* _INSTRUCTIONS FOR THE TASK_
Scanning the entries below, copy every line that contains the word "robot".
*** Opening STUDY MATERIAL ***
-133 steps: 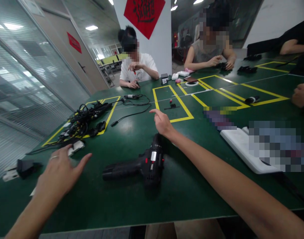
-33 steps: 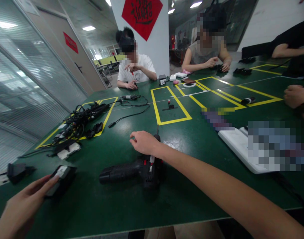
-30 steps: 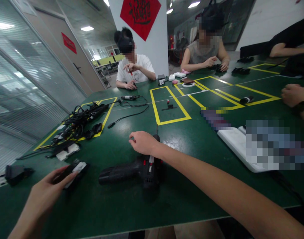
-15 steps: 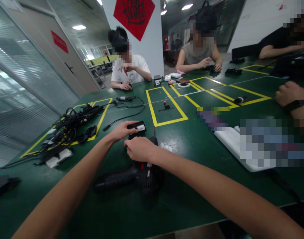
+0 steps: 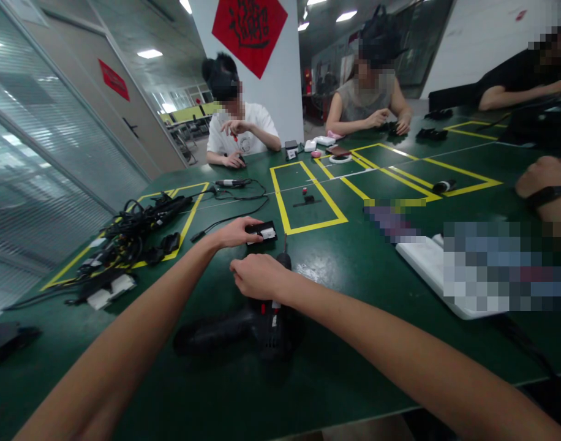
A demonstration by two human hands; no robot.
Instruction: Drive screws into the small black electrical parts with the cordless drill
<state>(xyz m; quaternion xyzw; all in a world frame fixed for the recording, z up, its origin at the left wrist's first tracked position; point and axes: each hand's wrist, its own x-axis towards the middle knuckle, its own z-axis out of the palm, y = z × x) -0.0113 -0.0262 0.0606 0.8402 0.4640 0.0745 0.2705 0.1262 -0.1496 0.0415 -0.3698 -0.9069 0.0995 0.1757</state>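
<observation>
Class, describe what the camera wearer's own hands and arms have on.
The left hand and right hand are ungloved, and the forearms are bare: no sleeve, watch or cable shows on them. Any ring is too indistinct to tell.

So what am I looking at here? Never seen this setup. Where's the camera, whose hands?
No machine here: just a person's two bare hands. There is only one view, from a camera worn on that person's head, looking forward and down. The left hand holds a small black box with a white label. The right hand is curled over a drill lying on its side; whether it grips anything is hidden. On the green table there are also tangled cables to the left and outlines in yellow tape. The hand at the right edge is someone else's.
</observation>
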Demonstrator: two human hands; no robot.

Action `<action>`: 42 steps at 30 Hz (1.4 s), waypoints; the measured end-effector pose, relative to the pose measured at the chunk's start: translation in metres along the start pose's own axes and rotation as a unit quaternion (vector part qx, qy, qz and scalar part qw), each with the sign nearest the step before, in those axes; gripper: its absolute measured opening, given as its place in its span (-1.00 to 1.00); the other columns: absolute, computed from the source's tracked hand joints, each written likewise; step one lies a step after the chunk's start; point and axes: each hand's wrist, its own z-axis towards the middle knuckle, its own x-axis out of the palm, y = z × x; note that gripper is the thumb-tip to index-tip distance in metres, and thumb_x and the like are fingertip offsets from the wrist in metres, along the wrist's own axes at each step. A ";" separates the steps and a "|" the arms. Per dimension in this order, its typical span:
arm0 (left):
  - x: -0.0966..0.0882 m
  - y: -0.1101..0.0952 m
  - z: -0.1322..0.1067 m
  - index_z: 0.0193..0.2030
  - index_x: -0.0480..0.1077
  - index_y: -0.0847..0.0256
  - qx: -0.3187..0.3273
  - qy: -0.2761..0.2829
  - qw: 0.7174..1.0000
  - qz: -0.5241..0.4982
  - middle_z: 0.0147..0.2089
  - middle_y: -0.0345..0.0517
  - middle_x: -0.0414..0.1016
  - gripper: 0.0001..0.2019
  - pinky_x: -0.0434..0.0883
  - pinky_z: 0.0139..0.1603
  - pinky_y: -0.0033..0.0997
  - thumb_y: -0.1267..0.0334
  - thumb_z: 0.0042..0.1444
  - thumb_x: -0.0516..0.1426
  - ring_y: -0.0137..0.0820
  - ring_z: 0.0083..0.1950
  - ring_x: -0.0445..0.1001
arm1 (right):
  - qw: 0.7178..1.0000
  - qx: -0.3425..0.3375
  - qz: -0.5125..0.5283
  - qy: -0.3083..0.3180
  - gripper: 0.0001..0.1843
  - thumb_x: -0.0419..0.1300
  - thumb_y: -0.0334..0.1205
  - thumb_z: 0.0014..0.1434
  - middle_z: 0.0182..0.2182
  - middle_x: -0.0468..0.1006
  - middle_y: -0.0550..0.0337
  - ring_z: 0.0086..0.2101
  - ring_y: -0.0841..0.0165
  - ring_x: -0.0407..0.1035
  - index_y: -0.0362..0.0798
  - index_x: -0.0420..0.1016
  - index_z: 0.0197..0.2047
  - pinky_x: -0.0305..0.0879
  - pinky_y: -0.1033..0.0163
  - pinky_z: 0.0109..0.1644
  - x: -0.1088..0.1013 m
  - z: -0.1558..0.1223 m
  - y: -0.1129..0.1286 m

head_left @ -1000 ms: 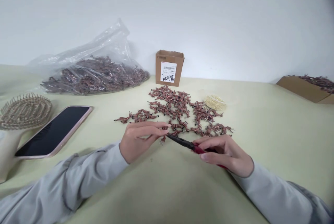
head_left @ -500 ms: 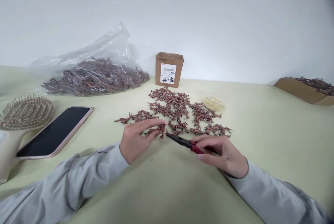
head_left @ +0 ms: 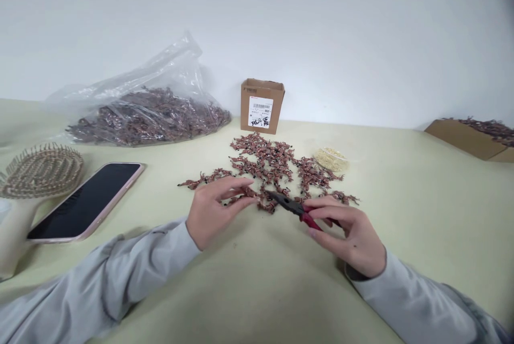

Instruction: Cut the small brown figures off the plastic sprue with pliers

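Observation:
A heap of small brown charms [head_left: 277,167] lies spread on the pale green table [head_left: 261,280]. My left hand [head_left: 217,210] rests at the heap's near edge, its fingers pinched round a small brown charm [head_left: 241,198]. My right hand [head_left: 349,231] grips red-handled pliers [head_left: 295,207], and their dark jaws point left into the near charms, close to my left fingertips. Both arms wear grey sleeves.
A clear plastic bag [head_left: 148,108] full of the same charms lies at the back left. A small cardboard box [head_left: 262,105] stands behind the heap, beside a little pile of pale rings [head_left: 331,158]. A phone [head_left: 86,199] and a hairbrush [head_left: 38,173] lie left; another box [head_left: 469,138] sits far right.
My right hand has pushed the pliers forward and up into the near edge of the heap. My left fingers have shifted slightly on the charm.

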 end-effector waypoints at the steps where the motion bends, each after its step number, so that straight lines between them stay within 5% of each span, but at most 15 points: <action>1: 0.000 0.000 0.000 -0.30 0.46 0.11 -0.004 0.012 1.000 -0.012 -0.28 -0.11 0.48 -0.80 0.45 -0.24 -0.42 0.20 -0.14 0.20 -0.33 -0.26 0.44 | 0.999 -0.028 -0.022 -0.030 -0.84 0.21 -0.36 -0.09 -0.26 0.50 0.05 -0.27 0.23 0.36 -0.02 0.47 -0.35 0.33 0.10 -0.24 0.000 0.000 0.000; 5: 0.001 0.001 0.001 -0.28 0.45 0.14 -0.011 0.049 0.999 0.012 -0.28 -0.08 0.42 -0.78 0.42 -0.40 -0.49 0.16 -0.12 0.18 -0.34 -0.28 0.41 | 0.982 -0.125 -0.106 -0.092 -0.77 0.22 -0.40 -0.13 -0.26 0.48 0.05 -0.25 0.22 0.31 -0.02 0.45 -0.32 0.28 0.03 -0.19 0.002 0.000 0.000; 9: 0.005 0.002 0.000 -0.21 0.41 0.19 -0.030 0.084 0.996 -0.006 -0.27 -0.09 0.38 -0.74 0.42 -0.32 -0.42 0.19 -0.08 0.16 -0.34 -0.26 0.41 | 0.969 -0.166 -0.156 -0.097 -0.77 0.21 -0.40 -0.13 -0.26 0.47 0.05 -0.27 0.22 0.29 -0.02 0.43 -0.32 0.29 0.02 -0.22 0.007 -0.002 0.001; 15: 0.011 -0.004 -0.002 -0.22 0.34 0.24 -0.119 0.124 0.971 -0.167 -0.23 -0.13 0.32 -0.78 0.44 -0.20 -0.33 0.29 -0.06 0.14 -0.37 -0.25 0.42 | 0.965 -0.182 -0.173 -0.074 -0.77 0.20 -0.39 -0.12 -0.25 0.47 0.04 -0.26 0.24 0.27 -0.04 0.41 -0.30 0.27 0.02 -0.20 0.012 -0.002 -0.001; 22: 0.010 -0.007 -0.002 -0.29 0.26 0.25 -0.169 0.144 0.950 -0.220 -0.34 -0.17 0.41 -0.81 0.41 -0.20 -0.30 0.32 -0.07 0.15 -0.42 -0.32 0.43 | 0.971 -0.174 -0.154 -0.065 -0.75 0.19 -0.40 -0.11 -0.23 0.45 0.03 -0.23 0.24 0.25 -0.07 0.40 -0.28 0.28 0.03 -0.18 0.013 -0.003 -0.001; 36: 0.009 -0.006 -0.001 -0.44 0.27 0.25 -0.118 0.100 0.949 -0.276 -0.49 -0.26 0.40 -0.78 0.35 -0.44 -0.53 0.44 -0.22 0.24 -0.50 -0.47 0.40 | 0.960 -0.238 -0.144 -0.028 -0.67 0.16 -0.45 -0.05 -0.20 0.47 -0.07 -0.18 0.22 0.33 -0.13 0.33 -0.15 0.33 0.10 -0.16 0.016 -0.007 -0.003; 42: 0.013 -0.005 -0.008 -0.51 0.26 0.26 -0.039 0.034 0.965 -0.259 -0.44 -0.25 0.31 -0.77 0.39 -0.47 -0.55 0.49 -0.27 0.26 -0.50 -0.43 0.38 | 0.990 -0.132 -0.052 -0.010 -0.76 0.18 -0.37 -0.03 -0.21 0.50 -0.01 -0.20 0.28 0.38 -0.10 0.40 -0.21 0.27 0.16 -0.05 0.017 -0.012 0.008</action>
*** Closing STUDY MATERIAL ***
* _TASK SOLUTION_
A demonstration by two human hands; no robot.
Demonstrator: two human hands; no robot.

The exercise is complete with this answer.